SECTION B : The Lorentz Transformation, equations (A-11) & (A-12).

enter image description here

In the Figure above the so called Standard Configuration is shown. The system $\:O^{\boldsymbol{\prime}}x^{\boldsymbol{\prime}}y^{\boldsymbol{\prime}}z^{\boldsymbol{\prime}}t^{\boldsymbol{\prime}}\:$ is moving with velocity$\: \mathbf{v}_{o}=\upsilon\mathbf{e}_1\:$, $\:\upsilon \in \left(-c,+c\right)\:$, with respect to $\:Oxyzt\:$ along their common $\:x$-axis.

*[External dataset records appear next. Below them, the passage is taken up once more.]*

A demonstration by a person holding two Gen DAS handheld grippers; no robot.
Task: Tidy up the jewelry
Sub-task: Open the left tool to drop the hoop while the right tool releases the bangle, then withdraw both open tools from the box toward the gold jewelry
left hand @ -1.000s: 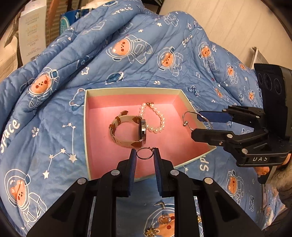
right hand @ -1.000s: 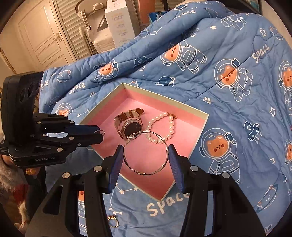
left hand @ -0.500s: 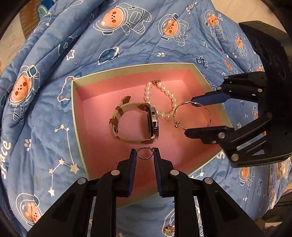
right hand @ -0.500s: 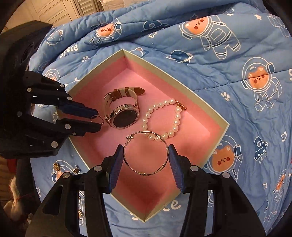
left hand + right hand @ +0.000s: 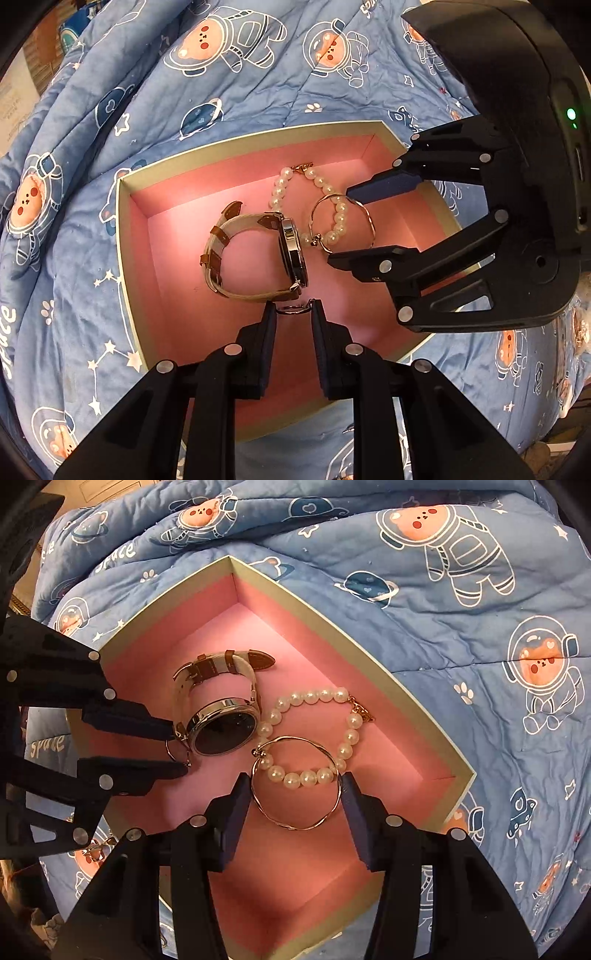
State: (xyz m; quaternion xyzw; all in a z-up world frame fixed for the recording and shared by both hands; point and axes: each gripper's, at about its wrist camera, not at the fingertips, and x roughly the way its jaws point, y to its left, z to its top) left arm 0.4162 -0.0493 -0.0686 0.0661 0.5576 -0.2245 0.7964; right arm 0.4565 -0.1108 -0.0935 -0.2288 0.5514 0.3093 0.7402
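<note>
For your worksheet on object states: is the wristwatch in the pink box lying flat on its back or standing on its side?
On its side. The wristwatch rests on the edge of its case, strap looped beside it, on the pink box floor.

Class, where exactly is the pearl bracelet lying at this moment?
In the right wrist view, the pearl bracelet lies inside the pink box, right of the watch, its near beads behind the bangle held by the right gripper.

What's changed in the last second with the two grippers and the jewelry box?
Both grippers came down from above the box's near edges into the pink box. The right gripper brought its bangle over the pearl bracelet; the left gripper carried its small ring close beside the watch. The left jaws are opening, ring between them. Watch, pearls and box stayed put.
</note>
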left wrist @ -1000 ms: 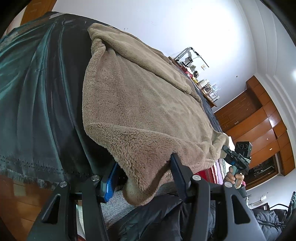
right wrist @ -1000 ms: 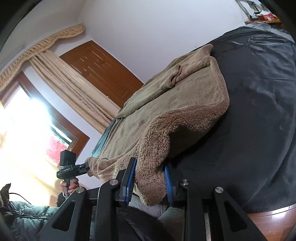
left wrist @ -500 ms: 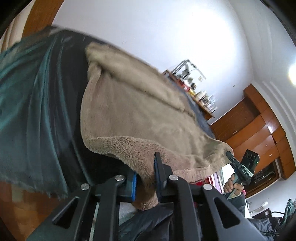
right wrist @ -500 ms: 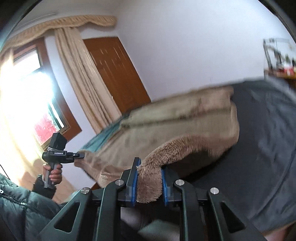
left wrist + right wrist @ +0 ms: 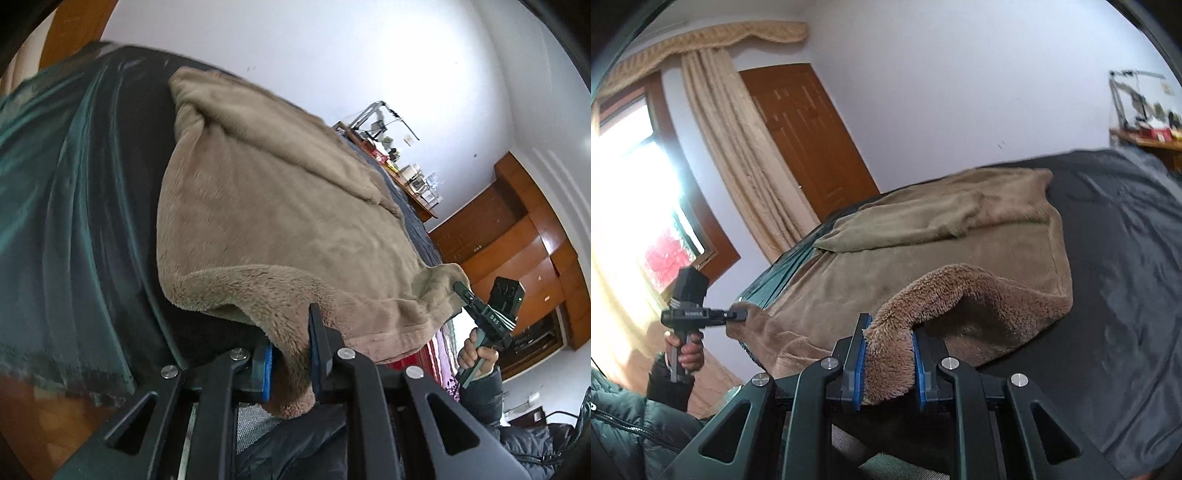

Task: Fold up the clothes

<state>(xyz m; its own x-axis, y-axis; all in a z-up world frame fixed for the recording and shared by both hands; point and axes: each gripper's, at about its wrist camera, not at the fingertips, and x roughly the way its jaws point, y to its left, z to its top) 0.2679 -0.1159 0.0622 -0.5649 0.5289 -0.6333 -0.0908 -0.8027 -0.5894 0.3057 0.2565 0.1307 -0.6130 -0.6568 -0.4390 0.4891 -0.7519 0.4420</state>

Using the four-vectors \begin{equation} \mathbf{R} = \begin{bmatrix} x\\ y\\ z\\ ct\\ \end{bmatrix} = \begin{bmatrix} \\ \mathbf{r}\\ \\ ct\\ \end{bmatrix} \quad , \quad \mathbf{R}^{\boldsymbol{\prime}} = \begin{bmatrix} x^{\boldsymbol{\prime}}\\ y^{\boldsymbol{\prime}}\\ z^{\boldsymbol{\prime}}\\ ct^{\boldsymbol{\prime}}\\ \end{bmatrix} = \begin{bmatrix} \\ \mathbf{r}^{\boldsymbol{\prime}}\\ \\ ct^{\boldsymbol{\prime}}\\ \end{bmatrix}\\ \tag{B-01} \end{equation} the LT for the Standard Configuration is \begin{equation} \begin{bmatrix} x^{\boldsymbol{\prime}}\\ \\ y^{\boldsymbol{\prime}}\\ \\ z^{\boldsymbol{\prime}}\\ \\ ct^{\boldsymbol{\prime}} \end{bmatrix} = \begin{bmatrix} &\gamma&0&0&-\;\dfrac{\gamma \upsilon}{c}&\\ &&&&&\\ &0&\ \ 1\ \ \ &\ \ \ 0\ \ &0&\\ &&&&&\\ &0&0&1&0&\\ &&&&&\\ &-\;\dfrac{\gamma \upsilon}{c}&0&0&\gamma &\\ \end{bmatrix} \begin{bmatrix} x\\ \\ y\\ \\ z\\ \\ ct \end{bmatrix} \tag{B-02} \end{equation} or \begin{equation} \mathbf{R}^{'} =\ \Bbb{B}\ \mathbf{R}\\ \tag{B-03} \end{equation} where $\ \Bbb{B}\ $ is the 4x4 matrix representation of LT between the two systems in Standard Configuration \begin{equation} \Bbb{B}(\upsilon)\ =\ \begin{bmatrix} &\gamma&0&0&-\;\dfrac{\gamma \upsilon}{c}&\\ &&&&&\\ &0&\ \ 1\ \ \ &\ \ \ 0\ \ &0&\\ &&&&&\\ &0&0&1&0&\\ &&&&&\\ &-\;\dfrac{\gamma \upsilon}{c}&0&0&\gamma &\\ \end{bmatrix} \tag{B-04} \end{equation} It's clear that $\Bbb{B}$ is a function of the real scalar parameter of velocity $\upsilon$.The velocity parameter $\upsilon$ in not necessarily the norm of the velocity vector, that is non-negative. Negative values mean translation towards the negative values of the axis $Ox$.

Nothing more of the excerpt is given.